— Exercise directions —
Reproduce the data below in full and exclude every picture.

━━━━━━━━

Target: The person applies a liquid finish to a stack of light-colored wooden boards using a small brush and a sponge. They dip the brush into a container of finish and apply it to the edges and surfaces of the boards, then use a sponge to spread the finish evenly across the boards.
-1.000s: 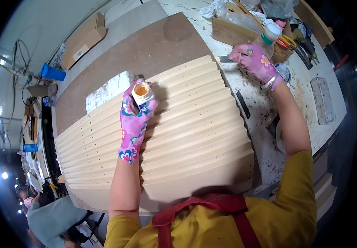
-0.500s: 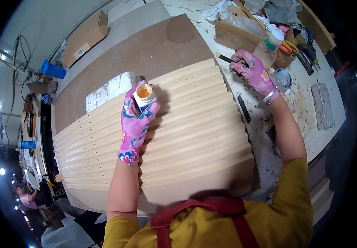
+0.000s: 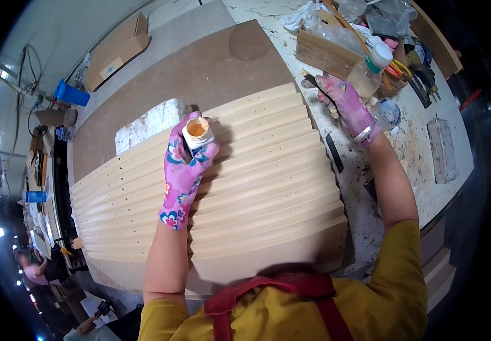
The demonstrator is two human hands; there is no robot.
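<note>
Two hands in use: gripping open jar [image 3: 198,141] w/ L hand [image 3: 187,154], mouth up, above wood strips [image 3: 262,165]; holding thin dark tool [image 3: 311,81] w/ R hand [image 3: 346,103], over worktop [image 3: 362,162] just R of strips, exact type unclear (blur). Could spill orange paste [image 3: 197,129] onto strips if tilting jar too far, e.g. w/ slack grip. Might also drop tool if pinching too lightly, or knock bottle [image 3: 365,79], v. near R hand, by swinging right.
</note>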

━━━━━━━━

— Written response —
Target: The person applies a liquid finish to a stack of light-colored wooden boards using a small brush and a sponge. They dip the brush into a container of finish and apply it to the edges and surfaces of the boards, then use a sponge to spread the finish evenly across the boards.
-1.000s: 
-0.500s: 
+0.000s: 
The demonstrator is two human hands; there is no robot.
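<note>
Two hands in use: gripping open jar [image 3: 198,141] w/ L hand [image 3: 187,154], mouth up, above wood strips [image 3: 262,165]; holding thin dark tool [image 3: 311,81] w/ R hand [image 3: 346,103], over worktop [image 3: 362,162] just R of strips, exact type unclear (blur). Could spill orange paste [image 3: 197,129] onto strips if tilting jar too far, e.g. w/ slack grip. Might also drop tool if pinching too lightly, or knock bottle [image 3: 365,79], v. near R hand, by swinging right.
</note>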

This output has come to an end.